To make this very concrete, let's say you implement a fast, low-level driver that doesn't support cancellation, transactions, or even parameterization. Chances are it's going to be pretty fast, because you've decided not to implement a lot of standard DB functionality. This doesn't tell us anything about ADO.NET as an abstraction, since you can write an ADO.NET driver that doesn't support the above. Maybe, once you add these essential things, you'll be more or less back where you started.

So I'm not arguing about the API - ADO.NET or not. All I'm saying, is that for this to be useful in benchmarking and comparisons, it needs to reach some sort of minimal level of functionality as a database driver, so that we have a rough apples-to-apples comparison.

bgrainger commented 3 years ago

At least, as far as I'm aware, the top runners use database drivers which are realistically-usable, "standard" drivers in their language

This appears to be the case to me. The top MySQL entrants (which are all PHP) seem to use the PHP MySQL PDO API (which maybe wraps the official C client? not sure).

I'm generally with @roji here that (to use an extreme example) a raw TCP sockets implementation that sends the minimal necessary HTTP & MySQL packets that just happens to be written in C# is not a "useful" benchmark to include in TFB. (We may want to run it privately to evaluate the costs of various pieces of the framework, but don't need to upstream it to TFB.)

lauxjpn commented 3 years ago

I think you guys are missing the following points here:

Nobody is expecting users to implement their own DAL for a realistic approach, in the same way that nobody expect users to implement their own web request processing pipeline.


Or to rephrase this, are you not interested to know the performance of the underlying database system and the overhead of the ADO.NET provider? Because you get this information with a benchmark like this one (and I am not even aware of a credible source, that would provide you with similar information, so this is pretty unique out there).

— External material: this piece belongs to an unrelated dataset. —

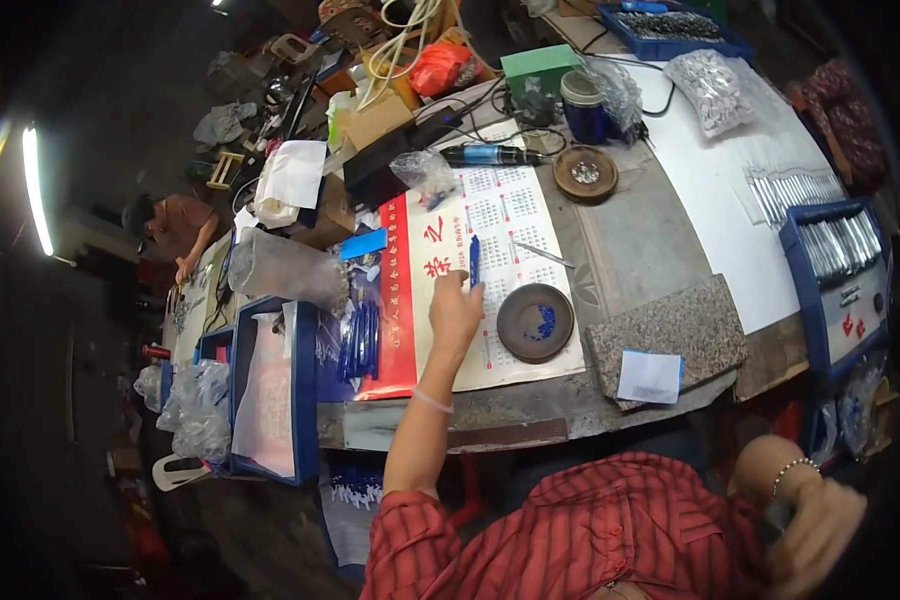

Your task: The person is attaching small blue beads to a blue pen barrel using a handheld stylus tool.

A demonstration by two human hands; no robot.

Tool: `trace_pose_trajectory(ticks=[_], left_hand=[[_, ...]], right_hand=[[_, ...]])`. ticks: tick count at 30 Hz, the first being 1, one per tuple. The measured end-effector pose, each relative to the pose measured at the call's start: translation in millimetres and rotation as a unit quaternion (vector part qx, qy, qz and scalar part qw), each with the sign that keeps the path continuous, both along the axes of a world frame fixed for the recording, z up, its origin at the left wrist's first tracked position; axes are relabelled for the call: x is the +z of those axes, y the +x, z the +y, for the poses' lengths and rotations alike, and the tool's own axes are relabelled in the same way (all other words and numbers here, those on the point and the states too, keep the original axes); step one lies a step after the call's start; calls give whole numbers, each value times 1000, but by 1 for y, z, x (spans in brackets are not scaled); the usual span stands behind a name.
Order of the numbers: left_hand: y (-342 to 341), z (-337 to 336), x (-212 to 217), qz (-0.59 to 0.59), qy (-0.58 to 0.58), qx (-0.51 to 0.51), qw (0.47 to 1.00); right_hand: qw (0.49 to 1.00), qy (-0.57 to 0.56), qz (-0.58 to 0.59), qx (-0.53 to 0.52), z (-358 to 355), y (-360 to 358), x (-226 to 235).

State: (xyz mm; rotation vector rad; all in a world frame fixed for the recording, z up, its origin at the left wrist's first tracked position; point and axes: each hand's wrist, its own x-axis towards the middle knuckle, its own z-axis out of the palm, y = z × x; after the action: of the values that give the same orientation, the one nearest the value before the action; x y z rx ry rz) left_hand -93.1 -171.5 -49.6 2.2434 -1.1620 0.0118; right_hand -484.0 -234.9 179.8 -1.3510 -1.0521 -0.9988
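My left hand reaches over a paper calendar sheet on the table. Its thumb and fingers close on the lower end of a slim blue pen, which points away from me. Just right of that hand sits a round dark dish with small blue pieces in it. A thin silver tweezer-like tool lies beyond the dish. Several blue pens lie side by side left of my forearm. My right hand hangs off the table at the lower right, blurred, its fingers not readable.
A granite slab with a paper slip lies right of the dish. Blue trays stand at the left and right edges. A wooden bowl, a blue-handled power tool and a jar are farther back. Another person sits far left.
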Motion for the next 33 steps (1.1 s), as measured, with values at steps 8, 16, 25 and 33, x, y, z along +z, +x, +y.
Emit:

And while it is true, that comparing different database systems to each other is not one of the TFB's primary goals (though in practice, it is definitely used for this), it is to increase awareness for performance issues and to move framework and database developers to remove those if possible. And that is the natural result of benchmarks like this one.

If you see what can theoretically be achieved and what the current state of things is, you will look at ways to improve them, as we currently do by thinking about ways to improve MySqlConnector, e.g. through an auto preparation feature.

Finally, this benchmark gives a good measurement for database level improvements between runs, in contrast to DAL level improvements or web framework improvements. This is not just interesting information in general, but should also further stimulate database developers to improve their systems, since their work can be measured (mostly) independent of the DALs.

roji commented 3 years ago

The value in a benchmark like the one I propose does not primarily come from the benchmark itself. It comes from comparing it to the existing platform benchmarks to get the overhead of the ADO.NET provider. That is true, whether the DAL is based on a fully functional library or not.

If everyone else is using incomplete or stripped-down drivers created purely to show better perf numbers, then maybe. I don't think that's the case; if other platforms use real-world drivers, than we learn nothing from the comparison with them (not apples-to-apples).

I don't see how a compelling argument against this can be made, when I don't even insist that this has to be implemented as a realistic approach (though the reasoning not putting it there would need to be discussed).

Oh, I definitely feel strongly that we can't call anything "realistic" that runs on an incomplete DB driver. Re doing "stripped" scenarios... There's a huge amount of scenarios we could potentially benchmark and publish; the question is what we can learn, and I'm just not seeing that. Otherwise we're just working on something with little value, and creating more results which confuse/obscure more than they reveal. But I don't have super-strong feelings here - as long as there's no interference with the mainstream benchmarks, you can add more if you feel that's important.

Or to rephrase this, are you not interested to know the performance of the underlying database system

Aside from it being a non-goal of the TE benchmarks to measure DB performance (as here, they are simply ill-suited to compare raw database performance; they are full-stack benchmarks which include many moving parts that would make this imprecise in various ways. If I wanted to compare PG and MySQL, I'd use a an extremely minimal client program (definitely no web, 2 machines instead of 3), to isolate the DB as much as possible.

Such tools and benchmarks undoubtedly exist out there.

[...] and the overhead of the ADO.NET provider?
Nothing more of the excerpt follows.